Problem description:
Reproduce the records word for word, apart from the images they contain.

Data extracted from a collection:
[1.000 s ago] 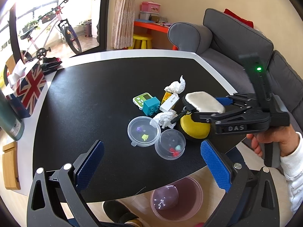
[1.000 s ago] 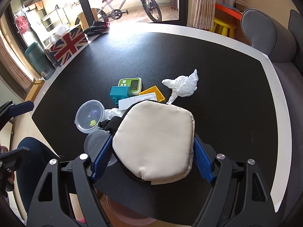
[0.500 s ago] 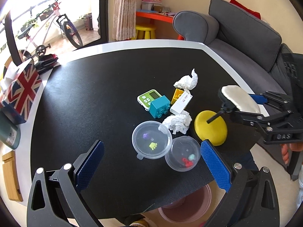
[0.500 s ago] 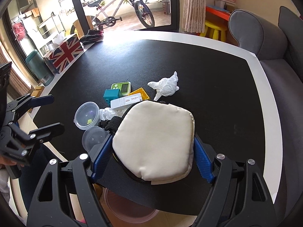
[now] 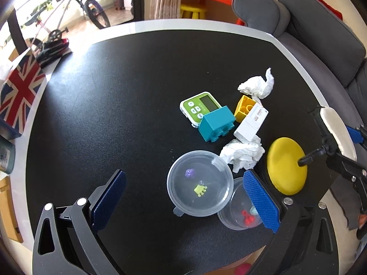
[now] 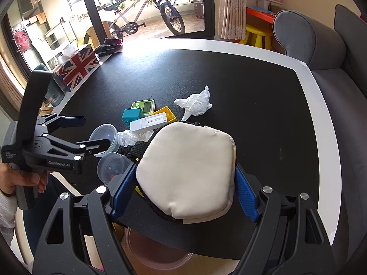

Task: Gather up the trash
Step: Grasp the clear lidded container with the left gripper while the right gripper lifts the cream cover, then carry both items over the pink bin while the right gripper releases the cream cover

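Note:
Two crumpled white tissues lie on the black table [image 5: 114,91]: one [image 5: 258,86] beyond the yellow brick [image 5: 245,108], one [image 5: 243,154] beside the clear lid. The far tissue also shows in the right wrist view [image 6: 197,104]. My left gripper [image 5: 183,188] is open and empty above the clear lidded cup [image 5: 199,183]. My right gripper [image 6: 183,183] is shut on a cream pouch [image 6: 188,171] with a black strap, held above the table's near edge. In the left wrist view the pouch [image 5: 336,130] hangs at the right, above a yellow disc [image 5: 286,165].
A teal brick [image 5: 216,126], green timer [image 5: 199,108], white box [image 5: 251,123] and a second clear cup [image 5: 238,213] crowd the table's right half. A Union Jack box [image 5: 18,91] stands far left. A pink bin [image 6: 158,254] sits under the near edge. A grey sofa [image 6: 321,45] is behind.
My right gripper has drawn the pouch back and to the right, off the yellow disc. My left gripper has moved forward, over the clear cups.

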Motion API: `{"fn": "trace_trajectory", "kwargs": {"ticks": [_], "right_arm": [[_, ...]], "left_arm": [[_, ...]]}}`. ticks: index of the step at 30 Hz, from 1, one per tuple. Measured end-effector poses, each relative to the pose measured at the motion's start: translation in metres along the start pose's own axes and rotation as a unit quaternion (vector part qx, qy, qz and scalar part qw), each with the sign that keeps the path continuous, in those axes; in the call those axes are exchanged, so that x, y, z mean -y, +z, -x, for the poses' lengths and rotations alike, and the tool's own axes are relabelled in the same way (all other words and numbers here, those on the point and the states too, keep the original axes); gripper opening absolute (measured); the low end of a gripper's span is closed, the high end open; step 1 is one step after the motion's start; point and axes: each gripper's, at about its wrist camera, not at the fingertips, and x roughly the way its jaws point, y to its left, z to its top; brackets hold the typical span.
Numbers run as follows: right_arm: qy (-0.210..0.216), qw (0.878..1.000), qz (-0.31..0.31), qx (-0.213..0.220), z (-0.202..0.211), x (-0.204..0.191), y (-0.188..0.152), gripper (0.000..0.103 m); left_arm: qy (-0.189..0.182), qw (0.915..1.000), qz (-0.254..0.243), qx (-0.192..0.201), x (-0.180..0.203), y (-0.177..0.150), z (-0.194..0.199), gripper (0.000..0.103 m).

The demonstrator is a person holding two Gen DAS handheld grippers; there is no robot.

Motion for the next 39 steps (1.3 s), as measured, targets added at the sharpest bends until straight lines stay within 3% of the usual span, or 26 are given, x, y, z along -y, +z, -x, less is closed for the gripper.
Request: {"fn": "trace_trajectory", "kwargs": {"ticks": [6,14,16,24,30,39], "right_arm": [[0.0,1.0,-0.002,0.0,-0.001,0.001,-0.001,0.077],[0.004,1.0,-0.001,-0.001,-0.005,-0.001,-0.001,0.077],[0.005,1.0,0.0,-0.001,-0.005,-0.002,0.0,0.077],[0.007,1.0,0.0,-0.002,-0.007,-0.004,0.0,0.077],[0.008,1.0,0.002,-0.001,-0.008,-0.007,0.001,0.077],[0.005,1.0,0.007,0.006,-0.003,-0.009,-0.001,0.077]], "left_arm": [[0.012,0.9996,0.02,-0.016,-0.003,0.003,-0.011,0.097],[-0.004,0.9994,0.023,-0.025,0.003,0.0,-0.012,0.097],[-0.008,0.9994,0.021,-0.027,0.004,-0.001,-0.013,0.093],[-0.008,0.9995,0.017,-0.025,0.002,-0.002,-0.01,0.059],[-0.014,0.9997,0.014,-0.015,0.0,-0.003,-0.006,0.059],[-0.018,0.9992,-0.006,0.036,-0.001,-0.013,0.034,0.059]]}}
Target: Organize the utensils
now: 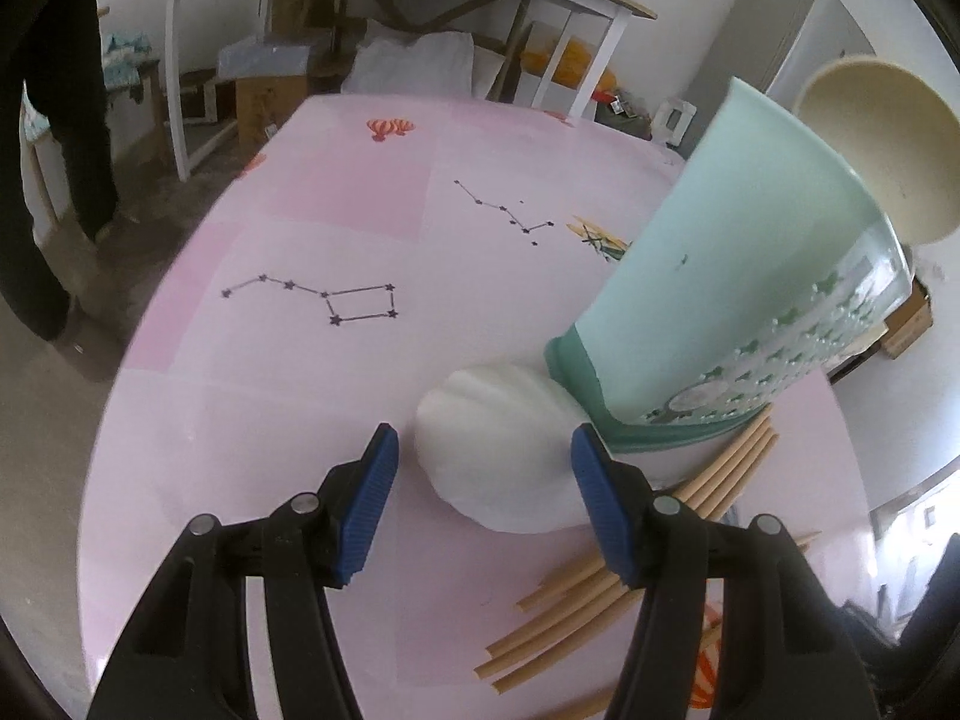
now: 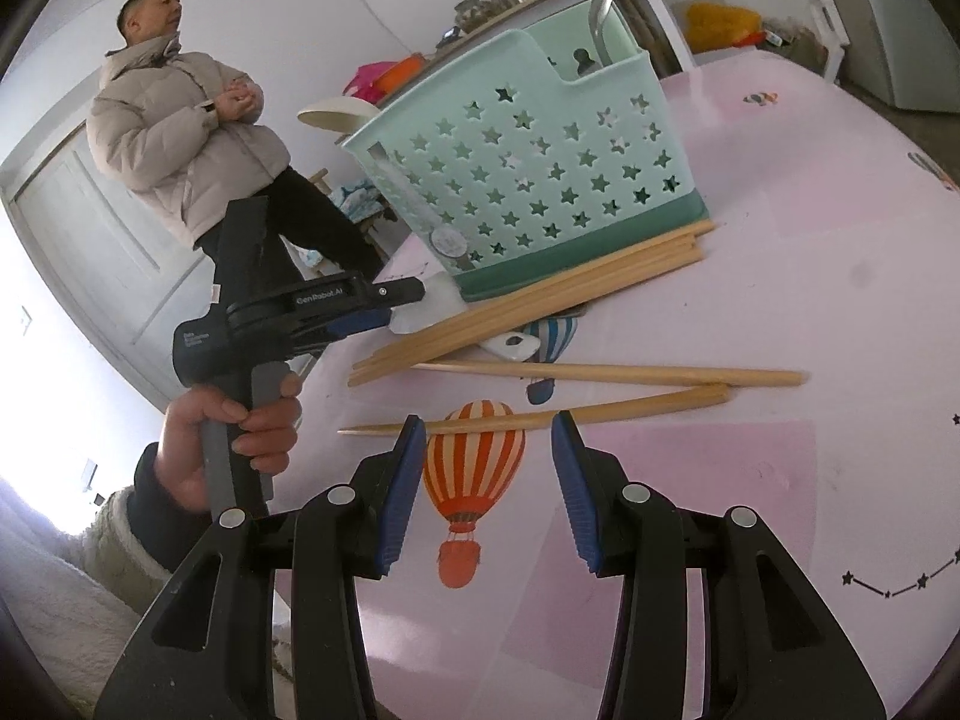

Solution to this problem:
[1.000 s ago] 
[1.000 s ago] 
[0.500 s ago] 
[0.500 s ago] 
[now] 
[now] 

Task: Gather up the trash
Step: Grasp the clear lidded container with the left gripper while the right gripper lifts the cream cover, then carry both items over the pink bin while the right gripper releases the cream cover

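Note:
Two crumpled white tissues lie on the black table [image 5: 114,91]: one [image 5: 258,86] beyond the yellow brick [image 5: 245,108], one [image 5: 243,154] beside the clear lid. The far tissue also shows in the right wrist view [image 6: 197,104]. My left gripper [image 5: 183,188] is open and empty above the clear lidded cup [image 5: 199,183]. My right gripper [image 6: 183,183] is shut on a cream pouch [image 6: 188,171] with a black strap, held above the table's near edge. In the left wrist view the pouch [image 5: 336,130] hangs at the right, above a yellow disc [image 5: 286,165].
A teal brick [image 5: 216,126], green timer [image 5: 199,108], white box [image 5: 251,123] and a second clear cup [image 5: 238,213] crowd the table's right half. A Union Jack box [image 5: 18,91] stands far left. A pink bin [image 6: 158,254] sits under the near edge. A grey sofa [image 6: 321,45] is behind.
My right gripper has drawn the pouch back and to the right, off the yellow disc. My left gripper has moved forward, over the clear cups.
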
Motion API: `{"fn": "trace_trajectory", "kwargs": {"ticks": [_], "right_arm": [[_, ...]], "left_arm": [[_, ...]]}}`. ticks: index of the step at 30 Hz, from 1, one per tuple. Measured end-effector poses, each relative to the pose measured at the motion's start: translation in metres along the start pose's own axes and rotation as a unit quaternion (vector part qx, qy, qz and scalar part qw), each with the sign that keeps the path continuous, in those axes; in the call those axes are exchanged, so that x, y, z mean -y, +z, -x, for the poses' lengths and rotations alike, and the tool's own axes are relabelled in the same way (all other words and numbers here, those on the point and the states too, keep the original axes); gripper opening absolute (measured); the low end of a gripper's span is closed, the high end open; step 1 is one step after the motion's start; point and axes: each gripper's, at about its wrist camera, not at the fingertips, and x roughly the way its jaws point, y to its left, z to its top; brackets hold the typical span.
Numbers run as follows: right_arm: qy (-0.210..0.216), qw (0.878..1.000), qz (-0.31..0.31), qx (-0.213..0.220), z (-0.202..0.211), x (-0.204..0.191), y (-0.188..0.152), gripper (0.000..0.103 m); left_arm: qy (-0.189..0.182), qw (0.915..1.000), qz (-0.254..0.243), qx (-0.192..0.201), x (-0.180..0.203), y (-0.177..0.150), z (-0.194..0.199), gripper (0.000..0.103 m).

The demonstrator is a person holding two Gen DAS handheld grippers; there is no robot.

Motion for the next 39 steps (1.3 s), as measured, targets added at the sharpest bends until straight lines stay within 3% of the usual span, or 26 are given, x, y, z along -y, +z, -x, less is closed for the gripper.
Request: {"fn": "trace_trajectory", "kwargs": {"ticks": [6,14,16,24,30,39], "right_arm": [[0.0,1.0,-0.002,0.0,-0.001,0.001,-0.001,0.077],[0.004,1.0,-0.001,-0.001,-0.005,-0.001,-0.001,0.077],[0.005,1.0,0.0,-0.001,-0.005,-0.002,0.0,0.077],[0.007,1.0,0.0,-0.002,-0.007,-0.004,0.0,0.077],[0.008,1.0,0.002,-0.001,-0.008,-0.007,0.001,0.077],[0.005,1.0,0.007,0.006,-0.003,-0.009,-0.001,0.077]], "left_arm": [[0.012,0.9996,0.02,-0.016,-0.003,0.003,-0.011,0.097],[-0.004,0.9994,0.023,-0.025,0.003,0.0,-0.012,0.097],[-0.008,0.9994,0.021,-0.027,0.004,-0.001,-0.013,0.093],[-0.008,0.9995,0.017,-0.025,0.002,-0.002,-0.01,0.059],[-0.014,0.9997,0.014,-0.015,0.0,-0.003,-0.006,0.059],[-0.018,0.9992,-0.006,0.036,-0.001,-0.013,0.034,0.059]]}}
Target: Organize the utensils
now: 
now: 

Here the answer is complete.